Человек в кожаной куртке ухмыляется бесподобному остроумию профессора. Действительно, куда спешить, если ожидает Будда. Нет, их ждет закон революции. Профессор замечает: химическим карандашом на фуражке секретаря наркома выведена звезда, пятиконечная и кривая.

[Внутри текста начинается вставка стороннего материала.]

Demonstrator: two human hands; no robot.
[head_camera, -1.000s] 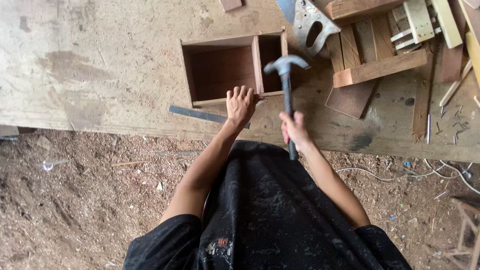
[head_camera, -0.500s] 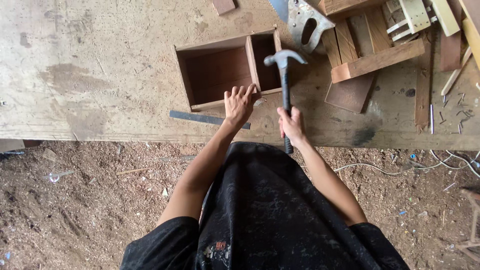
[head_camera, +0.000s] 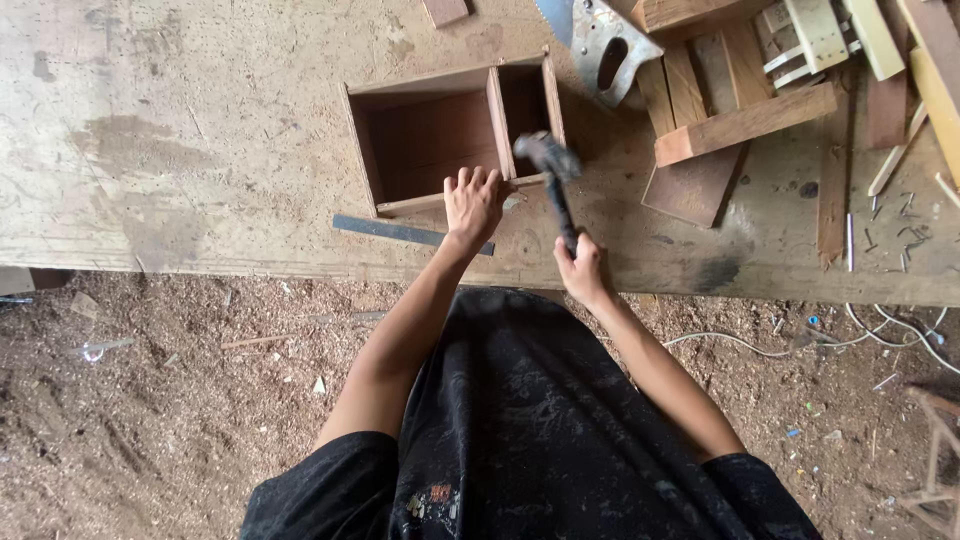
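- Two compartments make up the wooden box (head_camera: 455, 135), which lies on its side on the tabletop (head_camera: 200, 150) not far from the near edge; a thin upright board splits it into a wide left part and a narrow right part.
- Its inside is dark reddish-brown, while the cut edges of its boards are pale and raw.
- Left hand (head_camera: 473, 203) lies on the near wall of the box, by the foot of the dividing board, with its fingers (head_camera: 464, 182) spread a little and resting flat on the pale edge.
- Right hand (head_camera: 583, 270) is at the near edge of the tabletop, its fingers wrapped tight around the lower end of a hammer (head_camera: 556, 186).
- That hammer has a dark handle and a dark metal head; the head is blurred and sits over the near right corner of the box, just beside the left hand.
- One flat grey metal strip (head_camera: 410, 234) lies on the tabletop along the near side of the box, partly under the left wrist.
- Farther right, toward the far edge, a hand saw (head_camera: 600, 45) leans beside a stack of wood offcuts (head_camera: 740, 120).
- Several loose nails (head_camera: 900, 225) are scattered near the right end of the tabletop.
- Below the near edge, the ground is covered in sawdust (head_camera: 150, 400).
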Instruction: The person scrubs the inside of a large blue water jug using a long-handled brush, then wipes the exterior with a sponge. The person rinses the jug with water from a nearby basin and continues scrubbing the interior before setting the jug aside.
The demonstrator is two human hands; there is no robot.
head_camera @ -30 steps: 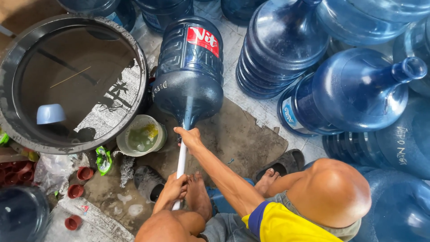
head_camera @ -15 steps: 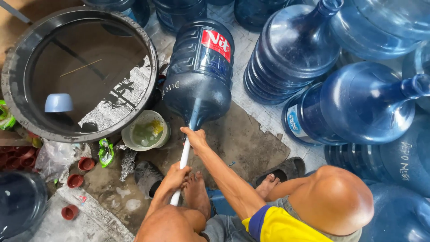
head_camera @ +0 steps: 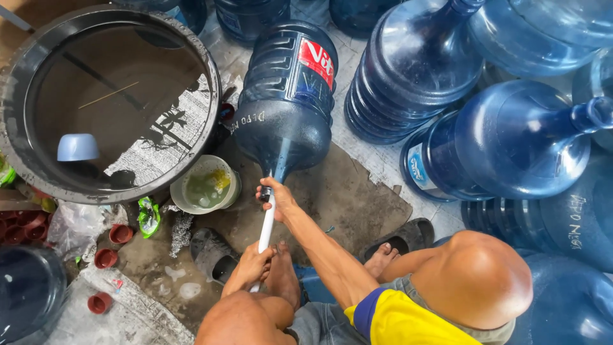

День солнечный и тревожный. По Троицкому мосту идут матросы с карабинами за плечами. Автомобиль гудит, поворачивает… Кидается в сторону испуганная старушка в длинной шубе с воротником искусственного кенгуру. Какие-то важные и неуловимые мысли в голове профессора. Нужно их немедленно же собрать, соединить и развеселиться, и тогда тревога немедленно исчезнет.